Opposition call for no help to BJP

This is the move the Opposition will try to replicate, unless the Congress can beat the BJP to being the largest party in the Lok Sabha.

Update: 2019-05-19 18:51 GMT
Prime Minister Narendra Modi with BJP president Amit Shah during a press conference at the party headquarters in New Delhi on Friday. (Photo: Pritam Bandyopadhyay)

With Prime Minister Narendra Modi focused on taking the oath as PM again immediately after the Lok Sabha results, as he strongly indicated on Friday at the press conference of BJP president Amit Shah, the best the Opposition parties may pray for is that the BJP doesn’t emerge as the largest party in Parliament.

But since this can only be known on May 23, the political moves animating the various efforts in the Opposition camp are aimed at roping in regional parties that are neither NDA nor UPA to not back the BJP’s bid for power if it turns out that the BJP is actually the party with the most seats, even if this number is at a modest level.

Being the largest party makes for a stronger claim than any other scenario if the election throws up a hung Parliament. But President Ram Nath Kovind’s moves will be watched closely. Mechanically following the rulebook has its pitfalls. In 1996, Atal Bihari Vajpayee was sworn in on this basis but the PM-designate bowed out in 13 days. He couldn't get other parties to support him.

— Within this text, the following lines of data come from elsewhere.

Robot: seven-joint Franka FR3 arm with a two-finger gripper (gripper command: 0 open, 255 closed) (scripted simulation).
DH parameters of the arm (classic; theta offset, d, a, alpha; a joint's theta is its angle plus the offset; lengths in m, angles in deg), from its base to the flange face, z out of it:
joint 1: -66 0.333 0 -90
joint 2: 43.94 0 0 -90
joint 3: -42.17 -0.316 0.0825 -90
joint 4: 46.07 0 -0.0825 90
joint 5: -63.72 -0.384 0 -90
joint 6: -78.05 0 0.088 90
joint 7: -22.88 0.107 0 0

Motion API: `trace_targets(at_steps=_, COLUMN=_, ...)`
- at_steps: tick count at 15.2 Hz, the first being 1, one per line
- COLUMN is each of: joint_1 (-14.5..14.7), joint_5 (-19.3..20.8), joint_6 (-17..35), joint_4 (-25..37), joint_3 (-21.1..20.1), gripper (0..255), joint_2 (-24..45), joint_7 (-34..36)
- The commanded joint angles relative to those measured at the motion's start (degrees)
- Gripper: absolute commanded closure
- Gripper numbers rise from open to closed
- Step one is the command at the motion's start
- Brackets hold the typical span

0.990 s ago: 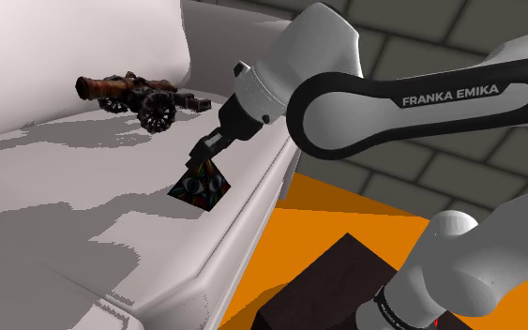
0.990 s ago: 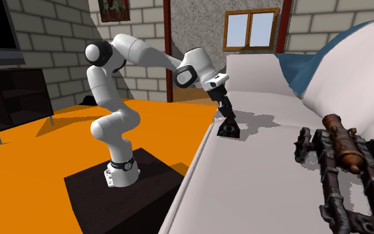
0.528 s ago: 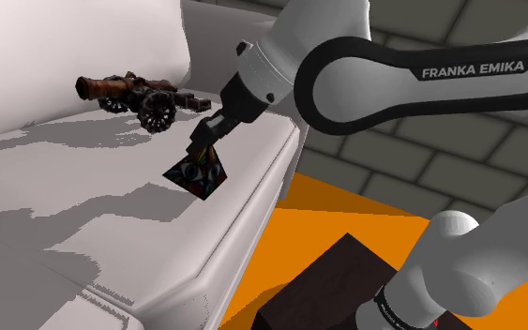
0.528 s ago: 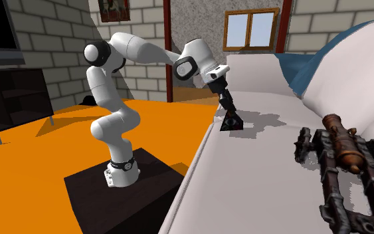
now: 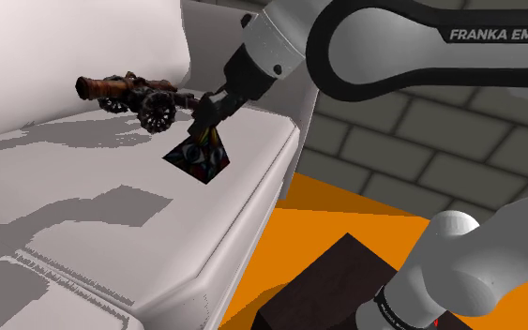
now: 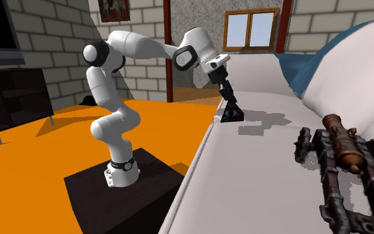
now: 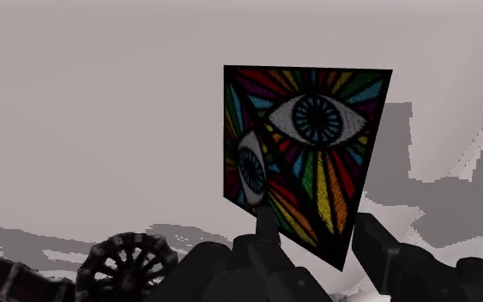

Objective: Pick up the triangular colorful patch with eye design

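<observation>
The white sofa seat ran wide and bare toward the shoulder view's lower left, and its rounded front edge fell away on that view's right to the orange floor, so the open room lay inward over the cushion. A rusty toy cannon sat toward the backrest, near the gripper but apart from it, and one of its spoked wheels showed just beside the fingers in the wrist view. In the second exterior view the cannon lay well down the seat, with a good stretch of cushion between it and the work. The white arm rose from the dark box stand, folded at the elbow and reached across above the sofa's edge, with its wrist angled downward. And there it was: the gripper was clamped on the patch, one black finger on each side of its lower corner in the wrist view. The patch hung below the gripper near the front edge, seemingly just clear of the cushion. It had a dark ground with rays of red, orange, yellow, green and blue fanning from a white eye with a blue iris, and a second eye on the adjoining face
</observation>
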Motion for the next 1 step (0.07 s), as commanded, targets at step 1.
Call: trace_targets(at_steps=1, joint_1=-0.1, joint_5=0.1, joint_6=-0.4, joint_4=0.6, joint_3=0.0, gripper=255, joint_2=0.1, joint_7=0.1)
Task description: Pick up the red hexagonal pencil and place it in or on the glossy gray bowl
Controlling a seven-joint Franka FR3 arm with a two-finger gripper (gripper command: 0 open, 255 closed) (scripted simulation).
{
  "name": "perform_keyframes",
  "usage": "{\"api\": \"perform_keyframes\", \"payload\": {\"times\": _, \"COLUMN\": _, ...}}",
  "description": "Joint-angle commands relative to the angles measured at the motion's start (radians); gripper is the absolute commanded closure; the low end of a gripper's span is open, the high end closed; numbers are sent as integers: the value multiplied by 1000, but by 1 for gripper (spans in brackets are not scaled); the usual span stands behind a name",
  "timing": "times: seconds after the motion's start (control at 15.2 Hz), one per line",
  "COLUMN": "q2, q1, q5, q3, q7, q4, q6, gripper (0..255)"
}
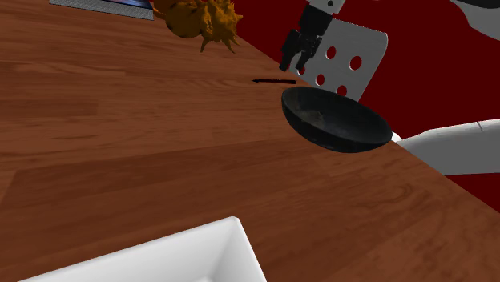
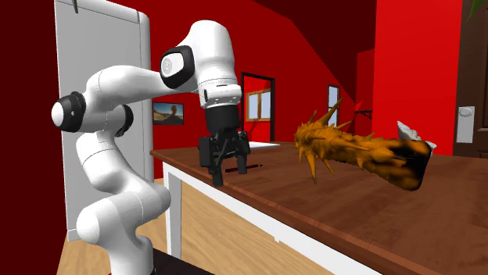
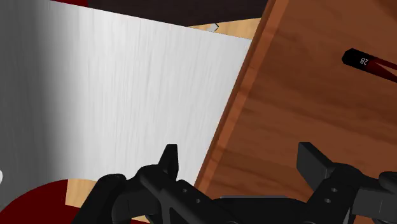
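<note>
We're at the approach step: jaws wide and empty over the bench (image 1: 120, 144) edge, dark red 2B pencil (image 3: 368, 62) lying flat on the bench near the glossy dark bowl (image 1: 336, 118), so next we'd shift over it, lower, close.

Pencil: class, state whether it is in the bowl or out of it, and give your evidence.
Out. The pencil lies flat on the wooden table, just outside the rim of the dark bowl.
</note>
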Motion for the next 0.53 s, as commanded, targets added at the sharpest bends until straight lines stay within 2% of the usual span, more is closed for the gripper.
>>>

This is the move the Opposition will try to replicate, unless the Congress can beat the BJP to being the largest party in the Lok Sabha. TDP leader and Andhra Pradesh CM N. Chandrababu Naidu has lobbied with top Opposition players in UP, Maharashtra and West Bengal for this. UPA chairperson Sonia Gandhi’s emissaries are out to persuade the BJD and YSR Congress along the same lines. It will be interesting to see how so many parties are coordinated in a compressed timeframe.